## [INFORMATION PROVIDED]
--------------------------------------------------

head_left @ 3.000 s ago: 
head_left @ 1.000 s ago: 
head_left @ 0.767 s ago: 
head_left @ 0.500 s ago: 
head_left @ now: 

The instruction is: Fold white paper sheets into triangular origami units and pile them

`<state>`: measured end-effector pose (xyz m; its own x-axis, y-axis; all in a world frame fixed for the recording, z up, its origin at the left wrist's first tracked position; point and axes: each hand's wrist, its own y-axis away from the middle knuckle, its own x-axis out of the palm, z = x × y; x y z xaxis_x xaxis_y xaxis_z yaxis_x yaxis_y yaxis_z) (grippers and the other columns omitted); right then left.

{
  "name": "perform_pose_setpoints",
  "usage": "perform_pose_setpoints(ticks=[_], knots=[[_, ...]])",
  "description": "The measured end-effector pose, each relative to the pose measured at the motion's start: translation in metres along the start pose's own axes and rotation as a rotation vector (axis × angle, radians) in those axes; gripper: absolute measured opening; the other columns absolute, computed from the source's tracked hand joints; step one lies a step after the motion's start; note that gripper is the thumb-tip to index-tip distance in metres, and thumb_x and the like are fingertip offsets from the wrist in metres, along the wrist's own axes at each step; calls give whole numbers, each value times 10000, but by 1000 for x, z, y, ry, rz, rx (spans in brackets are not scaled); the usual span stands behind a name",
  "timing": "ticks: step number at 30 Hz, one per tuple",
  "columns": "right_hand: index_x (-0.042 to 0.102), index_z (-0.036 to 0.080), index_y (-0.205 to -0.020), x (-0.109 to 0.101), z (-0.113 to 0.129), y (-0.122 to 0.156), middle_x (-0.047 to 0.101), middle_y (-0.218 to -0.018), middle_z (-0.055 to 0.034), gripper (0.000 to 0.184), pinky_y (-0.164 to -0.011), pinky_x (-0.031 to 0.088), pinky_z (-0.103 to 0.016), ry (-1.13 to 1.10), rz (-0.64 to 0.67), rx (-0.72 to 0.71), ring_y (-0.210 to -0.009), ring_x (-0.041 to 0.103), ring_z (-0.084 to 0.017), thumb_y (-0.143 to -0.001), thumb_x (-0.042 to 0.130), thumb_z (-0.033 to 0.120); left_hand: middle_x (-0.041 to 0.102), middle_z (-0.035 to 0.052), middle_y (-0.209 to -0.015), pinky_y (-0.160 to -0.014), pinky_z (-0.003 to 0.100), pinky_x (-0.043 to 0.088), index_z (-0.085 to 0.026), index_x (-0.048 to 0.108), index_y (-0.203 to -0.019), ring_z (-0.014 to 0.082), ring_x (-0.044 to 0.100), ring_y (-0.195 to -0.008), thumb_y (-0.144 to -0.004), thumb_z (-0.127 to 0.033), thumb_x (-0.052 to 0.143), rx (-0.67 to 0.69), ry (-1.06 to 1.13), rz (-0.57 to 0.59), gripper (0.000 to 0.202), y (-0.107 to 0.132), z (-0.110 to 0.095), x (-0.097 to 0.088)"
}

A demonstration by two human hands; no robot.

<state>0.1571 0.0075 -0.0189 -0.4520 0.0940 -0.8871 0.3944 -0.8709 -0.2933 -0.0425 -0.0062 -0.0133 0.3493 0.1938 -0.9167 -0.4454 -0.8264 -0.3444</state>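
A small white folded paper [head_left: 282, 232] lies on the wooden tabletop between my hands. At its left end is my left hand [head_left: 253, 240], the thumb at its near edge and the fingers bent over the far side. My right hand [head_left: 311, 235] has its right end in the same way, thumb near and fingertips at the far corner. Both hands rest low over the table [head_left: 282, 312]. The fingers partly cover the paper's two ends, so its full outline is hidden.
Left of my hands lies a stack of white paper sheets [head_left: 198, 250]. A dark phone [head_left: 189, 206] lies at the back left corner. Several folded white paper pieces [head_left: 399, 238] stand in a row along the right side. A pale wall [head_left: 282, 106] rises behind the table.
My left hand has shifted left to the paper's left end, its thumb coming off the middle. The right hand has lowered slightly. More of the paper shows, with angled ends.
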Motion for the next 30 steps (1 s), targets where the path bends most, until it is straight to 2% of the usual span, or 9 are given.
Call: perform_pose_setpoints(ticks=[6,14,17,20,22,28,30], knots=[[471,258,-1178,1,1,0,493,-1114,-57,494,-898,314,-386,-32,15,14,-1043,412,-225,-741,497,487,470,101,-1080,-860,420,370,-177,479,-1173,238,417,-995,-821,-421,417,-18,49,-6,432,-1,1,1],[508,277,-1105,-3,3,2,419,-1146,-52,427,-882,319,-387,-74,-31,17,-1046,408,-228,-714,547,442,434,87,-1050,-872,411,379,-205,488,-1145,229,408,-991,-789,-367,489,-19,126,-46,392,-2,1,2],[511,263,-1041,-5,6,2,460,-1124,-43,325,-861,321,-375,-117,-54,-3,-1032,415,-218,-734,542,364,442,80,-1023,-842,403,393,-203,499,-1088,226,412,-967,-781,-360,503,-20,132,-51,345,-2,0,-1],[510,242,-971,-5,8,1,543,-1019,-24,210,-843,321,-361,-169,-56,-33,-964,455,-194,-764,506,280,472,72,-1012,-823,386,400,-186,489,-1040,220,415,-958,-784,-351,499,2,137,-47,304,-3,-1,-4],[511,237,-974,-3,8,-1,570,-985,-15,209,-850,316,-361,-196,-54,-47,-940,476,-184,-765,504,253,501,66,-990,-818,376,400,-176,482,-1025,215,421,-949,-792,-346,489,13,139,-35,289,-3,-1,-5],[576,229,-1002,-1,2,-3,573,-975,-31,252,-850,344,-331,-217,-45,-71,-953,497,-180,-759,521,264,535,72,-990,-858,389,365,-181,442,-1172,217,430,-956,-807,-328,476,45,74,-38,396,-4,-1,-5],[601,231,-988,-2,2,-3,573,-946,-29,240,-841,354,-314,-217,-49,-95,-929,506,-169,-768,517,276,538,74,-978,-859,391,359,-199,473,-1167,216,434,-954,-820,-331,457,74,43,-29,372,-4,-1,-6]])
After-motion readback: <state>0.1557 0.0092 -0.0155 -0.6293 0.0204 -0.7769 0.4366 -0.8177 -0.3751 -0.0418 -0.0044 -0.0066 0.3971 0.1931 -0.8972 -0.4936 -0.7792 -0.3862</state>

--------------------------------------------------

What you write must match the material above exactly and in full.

## [ANSWER BOX]
head_left @ 3.000 s ago: 
head_left @ 1.000 s ago: 
head_left @ 0.767 s ago: 
head_left @ 0.500 s ago: 
head_left @ now: 

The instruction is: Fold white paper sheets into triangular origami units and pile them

`<state>`: measured end-effector pose (xyz m; its own x-axis, y-axis; all in a world frame fixed for the recording, z up, its origin at the left wrist's first tracked position; point and axes: each hand's wrist, its own y-axis away from the middle knuckle, its own x-axis out of the palm, z = x × y; x y z xaxis_x xaxis_y xaxis_z yaxis_x yaxis_y yaxis_z) (grippers and the other columns omitted); right then left.

{
  "name": "perform_pose_setpoints",
  "usage": "perform_pose_setpoints(ticks=[_], knots=[[_, ...]])",
  "description": "The measured end-effector pose, each relative to the pose measured at the motion's start: translation in metres along the start pose's own axes and rotation as a rotation vector (axis × angle, radians) in those axes; gripper: absolute measured opening; the other columns absolute, computed from the source's tracked hand joints; step one lies a step after the motion's start; note that gripper is the thumb-tip to index-tip distance in metres, and thumb_x and the like are fingertip offsets from the wrist in metres, along the wrist's own axes at each step; calls give whole numbers, each value times 10000, but by 1000 for x, z, y, ry, rz, rx (spans in brackets are not scaled); the usual span stands behind a name",
  "timing": "ticks: step number at 30 Hz, one per tuple",
  "columns": "right_hand: index_x (-0.042 to 0.102), index_z (-0.036 to 0.080), index_y (-0.205 to -0.020), x (-0.109 to 0.101), z (-0.113 to 0.129), y (-0.122 to 0.156), middle_x (-0.047 to 0.101), middle_y (-0.218 to -0.018), middle_z (-0.055 to 0.034), gripper (0.000 to 0.184), pinky_y (-0.164 to -0.011), pinky_x (-0.031 to 0.088), pinky_z (-0.103 to 0.016), ry (-1.13 to 1.10), rz (-0.64 to 0.67), rx (-0.72 to 0.71), ring_y (-0.210 to -0.009), ring_x (-0.041 to 0.103), ring_z (-0.084 to 0.017), thumb_y (-0.143 to -0.001), thumb_x (-0.042 to 0.130), thumb_z (-0.033 to 0.120); left_hand: middle_x (-0.041 to 0.102), middle_z (-0.035 to 0.052), middle_y (-0.209 to -0.015), pinky_y (-0.160 to -0.014), pinky_z (-0.003 to 0.100), pinky_x (-0.043 to 0.088), index_z (-0.085 to 0.026), index_x (-0.048 to 0.108), index_y (-0.203 to -0.019), ring_z (-0.014 to 0.082), ring_x (-0.044 to 0.100), ring_y (-0.195 to -0.008), thumb_y (-0.144 to -0.004), thumb_z (-0.127 to 0.033), thumb_x (-0.052 to 0.143), rx (-0.67 to 0.69), ry (-1.06 to 1.13), rz (-0.57 to 0.59), gripper (0.000 to 0.202), y (-0.107 to 0.132), z (-0.110 to 0.095), x (-0.097 to 0.088)"
}

A demonstration by two human hands; no robot.

<state>0.1571 0.0075 -0.0189 -0.4520 0.0940 -0.8871 0.3944 -0.8709 -0.2933 -0.0425 -0.0062 -0.0133 0.3493 0.1938 -0.9167 -0.4454 -0.8264 -0.3444</state>
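A small white folded paper [head_left: 282, 232] lies on the wooden tabletop between my hands. At its left end is my left hand [head_left: 253, 240], the thumb at its near edge and the fingers bent over the far side. My right hand [head_left: 311, 235] has its right end in the same way, thumb near and fingertips at the far corner. Both hands rest low over the table [head_left: 282, 312]. The fingers partly cover the paper's two ends, so its full outline is hidden.
Left of my hands lies a stack of white paper sheets [head_left: 198, 250]. A dark phone [head_left: 189, 206] lies at the back left corner. Several folded white paper pieces [head_left: 399, 238] stand in a row along the right side. A pale wall [head_left: 282, 106] rises behind the table.
My left hand has shifted left to the paper's left end, its thumb coming off the middle. The right hand has lowered slightly. More of the paper shows, with angled ends.
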Motion for the next 30 steps (1 s), targets where the path bends most, until it is straight to 2% of the usual span, or 9 are given.
Call: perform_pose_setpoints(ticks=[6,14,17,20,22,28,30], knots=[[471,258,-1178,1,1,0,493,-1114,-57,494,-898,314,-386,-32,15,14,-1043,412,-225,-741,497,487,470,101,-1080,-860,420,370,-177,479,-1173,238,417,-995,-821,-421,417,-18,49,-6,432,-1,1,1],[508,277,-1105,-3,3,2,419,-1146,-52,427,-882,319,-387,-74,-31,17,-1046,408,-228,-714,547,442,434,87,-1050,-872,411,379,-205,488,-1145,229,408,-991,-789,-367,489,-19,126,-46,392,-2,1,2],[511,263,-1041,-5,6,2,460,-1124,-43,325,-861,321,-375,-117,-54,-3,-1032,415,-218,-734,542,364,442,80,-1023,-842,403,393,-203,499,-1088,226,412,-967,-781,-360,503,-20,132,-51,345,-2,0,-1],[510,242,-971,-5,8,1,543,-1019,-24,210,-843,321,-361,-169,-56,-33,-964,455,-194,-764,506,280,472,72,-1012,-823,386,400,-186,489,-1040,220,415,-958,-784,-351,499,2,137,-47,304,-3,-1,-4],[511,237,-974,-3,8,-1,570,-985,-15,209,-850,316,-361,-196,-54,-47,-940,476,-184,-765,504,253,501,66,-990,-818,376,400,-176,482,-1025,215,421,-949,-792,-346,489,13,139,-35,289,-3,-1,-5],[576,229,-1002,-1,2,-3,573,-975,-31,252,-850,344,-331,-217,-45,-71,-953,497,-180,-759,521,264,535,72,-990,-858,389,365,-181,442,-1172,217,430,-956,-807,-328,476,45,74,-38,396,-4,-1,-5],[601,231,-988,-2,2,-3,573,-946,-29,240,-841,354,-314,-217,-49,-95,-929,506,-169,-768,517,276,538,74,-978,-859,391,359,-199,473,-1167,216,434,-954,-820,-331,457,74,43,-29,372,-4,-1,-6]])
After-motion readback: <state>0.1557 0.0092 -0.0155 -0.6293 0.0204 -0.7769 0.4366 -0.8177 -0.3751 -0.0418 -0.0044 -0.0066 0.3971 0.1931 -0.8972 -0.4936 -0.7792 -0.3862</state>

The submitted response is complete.